Furthermore, and UpToDate review on “Treatment of diabetic neuropathy” (Feldman and McCulloch, 2017) does not mention vitamin B supplementation as a therapeutic option.

In a systematic review and meta-analysis, Sawangjit and colleagues (2020) examined the safety and effectiveness of mecobalamin on peripheral neuropathy.  Relevant electronic databases were systematically searched for RCTs examining the safety and effectiveness of mecobalamin on peripheral neuropathy, from inception through December 2019.  Study selection, data extraction, and quality assessment were conducted independently by 2 reviewers.  The clinical therapeutic efficacy, pain score, neuropathic symptom score, nerve conduction velocities (NCVs), and AEs of mecobalamin were evaluated and were pooled by using a random-effects model.  Heterogeneity was examined by I2 and Chi-squared tests.  A total of 15 studies with 1,707 peripheral neuropathy patients caused by DPN and herpetic neuropathy were included.  Based on Cochrane's risk of bias criteria, most of the included studies (11/15, 73 %) were rated high risk of bias, whereas 20 % and 7 % were rated some concerns and low risk of bias, respectively.  In terms of the proportion of patients achieving clinical therapeutic efficacy, mecobalamin alone (RR = 1.17; 95 % CI: 1.03 to 1.33) and mecobalamin in combination (RR = 1.32; 95 % CI: 1.21 to 1.45) are more effective than active control.  For NCV outcomes, only mecobalamin combination treatment was effective.  Neither mecobalamin alone nor mecobalamin in combination was effective on the pain score and neuropathic symptom outcomes.  No serious AEs associated with mecobalamin were reported during the treatment periods.  The authors concluded that these findings indicated that mecobalamin in combination may be effective in improving clinical therapeutic efficacy and NCV outcomes for patients with peripheral neuropathy; however, the evidence was unclear for mecobalamin alone.  These researchers stated that more high-quality studies are needed to confirm these findings.
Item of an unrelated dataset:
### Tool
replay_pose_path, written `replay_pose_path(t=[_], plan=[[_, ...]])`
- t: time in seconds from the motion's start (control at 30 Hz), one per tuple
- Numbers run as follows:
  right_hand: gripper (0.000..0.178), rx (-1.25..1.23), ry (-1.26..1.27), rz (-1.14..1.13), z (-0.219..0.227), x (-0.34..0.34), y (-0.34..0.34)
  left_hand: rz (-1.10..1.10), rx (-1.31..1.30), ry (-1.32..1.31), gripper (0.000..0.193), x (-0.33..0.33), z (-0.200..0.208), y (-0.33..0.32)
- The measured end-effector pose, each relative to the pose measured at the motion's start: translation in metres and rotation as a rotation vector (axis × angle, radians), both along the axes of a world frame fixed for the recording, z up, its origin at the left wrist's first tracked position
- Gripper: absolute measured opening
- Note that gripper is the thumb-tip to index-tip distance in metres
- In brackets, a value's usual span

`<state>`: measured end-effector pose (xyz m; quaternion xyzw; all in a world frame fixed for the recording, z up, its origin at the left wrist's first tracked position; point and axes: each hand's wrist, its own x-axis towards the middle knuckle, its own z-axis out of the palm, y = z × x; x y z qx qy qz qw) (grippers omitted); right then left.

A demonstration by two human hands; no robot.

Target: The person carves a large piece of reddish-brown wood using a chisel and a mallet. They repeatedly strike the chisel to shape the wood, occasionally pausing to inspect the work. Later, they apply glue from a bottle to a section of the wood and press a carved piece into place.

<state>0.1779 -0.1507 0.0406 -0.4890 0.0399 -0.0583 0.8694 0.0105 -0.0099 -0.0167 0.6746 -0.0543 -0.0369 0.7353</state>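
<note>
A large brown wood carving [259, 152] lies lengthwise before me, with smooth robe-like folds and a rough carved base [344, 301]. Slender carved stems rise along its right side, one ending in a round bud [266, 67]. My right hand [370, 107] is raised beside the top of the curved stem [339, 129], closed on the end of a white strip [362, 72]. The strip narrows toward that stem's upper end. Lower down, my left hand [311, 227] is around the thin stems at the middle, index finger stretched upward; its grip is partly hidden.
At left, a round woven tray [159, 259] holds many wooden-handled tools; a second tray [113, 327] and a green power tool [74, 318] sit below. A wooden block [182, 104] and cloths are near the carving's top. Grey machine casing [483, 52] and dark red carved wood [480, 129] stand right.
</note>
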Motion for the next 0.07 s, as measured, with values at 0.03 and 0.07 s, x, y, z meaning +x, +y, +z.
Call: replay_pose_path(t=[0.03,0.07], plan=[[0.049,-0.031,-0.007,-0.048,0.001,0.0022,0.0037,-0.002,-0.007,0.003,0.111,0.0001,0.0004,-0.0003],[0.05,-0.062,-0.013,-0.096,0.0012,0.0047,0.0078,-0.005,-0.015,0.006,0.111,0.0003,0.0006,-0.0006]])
Peripheral Entrapment Neuropathies

Negrao and Nunes (2016) noted that carpal tunnel syndrome is the most common type of peripheral entrapment neuropathy.  On behalf of the Portuguese Group for the Study of Peripheral Neuropathy, these researchers performed an exploratory, open-label, multi-center, observational study of 48 patients with peripheral entrapment neuropathy.  Patients received a daily capsule of uridine monophosphate, folic acid + vitamin B-12 for 2 months and were evaluated using the Pain DETECT questionnaire.  The global score for pain decreased from 17.3 ± 5.9 at baseline to 10.3 ± 6.1 at the final evaluation (p < 0.001).  Concomitant analgesic and anti-inflammatory treatment was stopped or the dose reduced in 77.4 % of patients.  The authors concluded that uridine monophosphate + folic acid + vitamin B-12 reduced total pain score, intensity and characterization of pain and associated symptoms.  They stated that these findings should be tested in a well-designed, adequately powered RCT.

Tinnitus

In a randomized, double-blind, pilot study, Singh and colleagues (2016) examined the role of vitamin B-12 in treatment of chronic tinnitus.  A total 40 patients were enrolled, of which 20 in Group A (cases) received intra-muscular (IM) therapy of 1 ml vitamin B-12 (2,500 mcg) weekly for a period of 6 weeks, and Group B (n = 20) patients received placebo IM isotonic saline (1 m).  The patients were subjected to vitamin B-12 assay and audiometry pre- and post-therapy.  Of the total patients of tinnitus, 17 were vitamin B-12 deficient that is 42.5 % showed deficiency when the normal levels were considered to be 250 pg/ml.  A paired t-test showed that in Group A, patients with vitamin B-12 deficiency showed significant improvement in mean tinnitus severity index score and visual analog scale (VAS) after vitamin B-12 therapy.  The authors concluded that the findings of this pilot study shed light on the relationship of deficient B-12 levels and tinnitus and its supplementation playing a therapeutic role in tinnitus; though more studies with larger groups are needed to corroborate and establish a direct relationship.

Post-Herpetic Neuralgia

Wang and colleagues (2018) stated that post-herpetic neuralgia (PHN) is the most distressful complication of herpes zoster; PHN results in an impaired quality of life (QOL) and higher healthcare utilization.  These researchers carried out a systematic review and a meta-analysis to examine the efficacy of vitamin B12 supplementation in PHN patients.  PubMed, Embase, Cochrane Library, CINAHL, and ClinicalTrials.gov registry were searched; RCTs evaluating the safety and efficacy of vitamin B12 in PHN patients were selected.  Eligible trials were abstracted and assessed for the risk of bias by 2 reviewers, and the results of pain indicators in the selected trials were analyzed.  A total of 4 trials including 383 subjects were published between 2013 and 2016.  Compared with the placebo group, the vitamin B12 group exhibited a significant decrease in the Numeric Rating Scale (NRS) score, with a MD of -4.01 (95 % CI: -4.70 to -3.33).  Vitamin B12 administration improved the QOL of PHN patients with moderate quality evidence and significantly decreased the number of patients using analgesics.  The authors concluded that vitamin B12 appeared to be an attractive complementary therapy for PHN patients.  Moreover, these researchers stated that further investigation is needed before conclusive recommendations could be made.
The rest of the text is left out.